The title of Michael Lewis’ “The Big Short: Inside the Doomsday Machine”, immediately sets the precedent for the non-fiction novel. The term doomsday machine implies a hyper scientific mechanism with the sole objective of effectively destroying the world. Nonetheless, Lewis’ narrative exposes a far more sinister doomsday machine. An “end of the world” machine denotes definitiveness; however, the machine that caused the stock market crash had detonated several times before, most recently in the 1980s. “The Big Short” chronicles the toxic interworking of Wall Street that led to the financial crisis in 2008.


The Wall Street doomsday machine operates in the darkest trenches of greed where intelligent – and heedless, men foresee the imminent fate of the United States stock market but are too paralyzed with fear to speak; here the unlikely heroes of Lewis’ book seized success. These intellectual opportunists understood the inherent risks and implications of subprime mortgages and efficaciously bet against the machine with the ultimate goal of success based on the failure of the market.


The countdown to detonation began when lenders began to make loans to individuals with low creditworthiness or little documentation – subprime mortgages. The subprime mortgage market was generating half a trillion dollars’ worth of new loans per year. Wall Street exacerbated the situation by turning subprime mortgages into toxic financial products through laundering and reselling. This action of highly leveraged trade derivatives continued to grow as the quality of the primary loans became doubtful. Wall Street churned these financial products as far as possible even after it became increasingly apparent that the housing bubble in the United States was going to burst.


Steve Eisman was the first character introduced by Lewis. Early in his career, Eisman realized that there was no conceivable way to audit giant Wall Street firms, which explains the phenomenon of the unchecked over-production of volatile financial products. With the help of Vincent Daniel, Eisman discovered that an entire industry existed to essentially cheat the unassuming, which infuriated Eisman, so, be began his quest to destroy the consumer finance industry.


The borrowers that Eisman empathized with were destined to default with no way to pay their debts. Thus, when Gregg Lippmann came to Eisman’s office and pitched his “Shorting Home Equity Mezzanine Tranches” presentation, it was the perfect opportunity for Eisman to work against the system. Eisman realized he could make a fortune by buying credit default swaps in the worst pieces of subprime mortgage bonds, as long as the rate of increase for home prices slowed and enabled the vast majority of Americans to default on their home loans.

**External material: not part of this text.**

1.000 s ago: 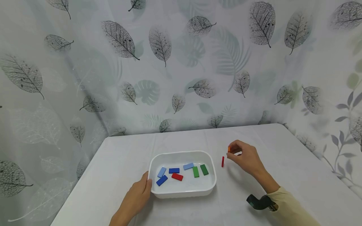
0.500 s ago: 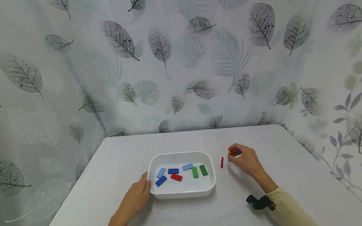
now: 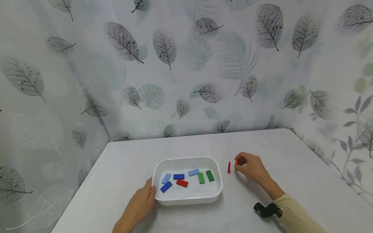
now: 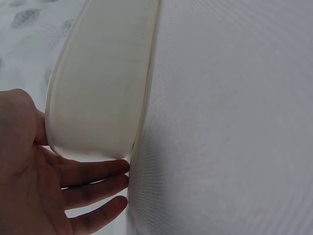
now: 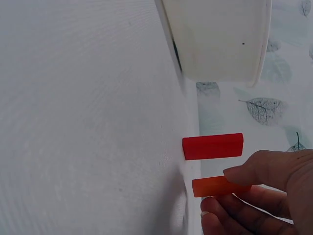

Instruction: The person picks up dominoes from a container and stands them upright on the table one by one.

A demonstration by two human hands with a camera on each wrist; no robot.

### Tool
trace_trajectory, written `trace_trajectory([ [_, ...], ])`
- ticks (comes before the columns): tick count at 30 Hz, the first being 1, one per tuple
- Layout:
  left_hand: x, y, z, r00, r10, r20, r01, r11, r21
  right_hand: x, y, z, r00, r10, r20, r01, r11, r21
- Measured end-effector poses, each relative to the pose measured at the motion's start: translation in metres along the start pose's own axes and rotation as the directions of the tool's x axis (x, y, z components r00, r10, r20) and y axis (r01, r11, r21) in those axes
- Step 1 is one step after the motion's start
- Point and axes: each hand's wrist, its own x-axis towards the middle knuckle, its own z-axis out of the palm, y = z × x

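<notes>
A white plastic tub (image 3: 192, 201) sits on the white-covered table. My left hand (image 3: 141, 200) holds its left end, thumb at the rim and fingers (image 4: 95, 190) along the outer wall near the table. To the right of the tub, a red block (image 3: 229, 167) stands upright on its small end. My right hand (image 3: 252, 166) pinches an orange block (image 5: 210, 186) between thumb and fingers. The orange block is upright beside the red one, a narrow gap between them, its lower end close over the tabletop.
Inside the tub lie several flat blocks: a red one (image 3: 182, 183), dark blue ones (image 3: 179, 176), light blue ones (image 3: 193, 172) and green ones (image 3: 209, 175). A leaf-patterned curtain (image 3: 186, 71) hangs behind the table. A black device (image 3: 265, 210) is on the right wrist.
My right hand has lowered the orange block toward the table beside the standing red block. The left hand and the tub have stayed in place.
</notes>
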Motion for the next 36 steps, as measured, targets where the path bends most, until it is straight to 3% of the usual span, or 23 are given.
trace_trajectory([
  [12,-0.001,0.0,-0.002,1.0,0.022,-0.01,-0.022,1.0,-0.005,-0.001,-0.002,0.0,0.995,0.073,0.061,-0.072,0.997,-0.02],
  [22,-0.003,0.001,-0.002,1.0,0.001,0.005,-0.001,1.0,-0.01,-0.002,-0.001,-0.001,0.995,0.057,0.087,-0.056,0.998,-0.015],
  [27,-0.003,0.0,-0.003,1.0,0.0,0.006,0.0,1.0,-0.007,-0.002,-0.012,-0.007,0.993,0.058,0.099,-0.055,0.998,-0.034],
  [32,-0.002,0.001,-0.001,1.0,0.008,0.0,-0.008,1.0,-0.014,0.002,-0.042,-0.008,0.999,-0.032,-0.026,0.03,0.998,-0.057],
  [36,-0.001,0.0,-0.001,1.0,0.003,0.005,-0.003,1.0,-0.006,0.001,-0.076,0.006,0.981,-0.171,-0.092,0.17,0.985,-0.016],
])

Michael Burry, a doctor turned money manager was the next protagonist introduced to readers. Burry’s exploration into the financial market began with blogging. He learned every aspect about how money was borrowed in the United States. Burry was trying to determine how to short subprime mortgage bonds. He soon realized he could purchase credit default swaps on subprime mortgages because lending standards had declined so alarmingly. Using money from a settlement that his family received when his father died after misdiagnosis, Burry began a fund named Scion Capital, with a call out to investors with a minimum net worth of fifteen million dollars.

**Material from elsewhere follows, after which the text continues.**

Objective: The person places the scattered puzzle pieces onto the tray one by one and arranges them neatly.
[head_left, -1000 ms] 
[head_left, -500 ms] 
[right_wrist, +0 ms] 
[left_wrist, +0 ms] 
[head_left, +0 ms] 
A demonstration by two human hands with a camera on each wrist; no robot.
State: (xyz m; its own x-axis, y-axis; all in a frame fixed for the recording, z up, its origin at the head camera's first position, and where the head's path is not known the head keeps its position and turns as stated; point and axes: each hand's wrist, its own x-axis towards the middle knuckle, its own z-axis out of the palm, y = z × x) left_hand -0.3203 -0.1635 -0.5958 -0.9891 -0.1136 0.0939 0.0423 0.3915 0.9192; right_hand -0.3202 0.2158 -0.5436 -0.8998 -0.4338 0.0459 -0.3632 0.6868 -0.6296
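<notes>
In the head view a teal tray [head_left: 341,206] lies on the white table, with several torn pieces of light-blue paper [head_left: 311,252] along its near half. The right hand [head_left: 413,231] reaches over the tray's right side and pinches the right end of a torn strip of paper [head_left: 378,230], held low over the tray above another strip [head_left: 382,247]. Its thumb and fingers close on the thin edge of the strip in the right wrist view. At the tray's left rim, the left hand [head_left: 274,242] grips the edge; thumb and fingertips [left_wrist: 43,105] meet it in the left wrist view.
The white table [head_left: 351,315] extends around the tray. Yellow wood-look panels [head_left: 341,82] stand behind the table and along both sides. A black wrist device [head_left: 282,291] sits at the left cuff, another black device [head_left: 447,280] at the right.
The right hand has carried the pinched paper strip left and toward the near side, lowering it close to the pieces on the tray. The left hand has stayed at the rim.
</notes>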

The last of Lewis’ central characters are Jamie Mai and Charlie Ledley, who begin a “garage band hedge fund” − housed in a shed in the back of a house − with a Schwab account containing one hundred and ten thousand dollars. By using cheap options to buy or sell to bet against anything with a price that was poised for dramatic change, Mai and Ledley brought themselves and their fund to Upper Manhattan, New York. Burry’s practice of purchasing credit default swaps in the subprime reached Mai and Ledley, who were both eager to bet against a new, but parallel system.


Steve Eisman, Michael Burry, Jamie Mai and Charlie Ledley were all very different, but they shared similarities that enabled their success. The most important mutual quality was dedication to self-education. They were college educated figures but the learning they did, which is directly attributed to their success, was done outside of the academic realm. Eisman for example, divulged himself into credit analysis on mortgages in order to fully understand the trends of borrowing market. Burry concurrently juggled medical residency, and a thorough blog on investing. He used all of his free time in his schedule to read books, articles and financial fillings.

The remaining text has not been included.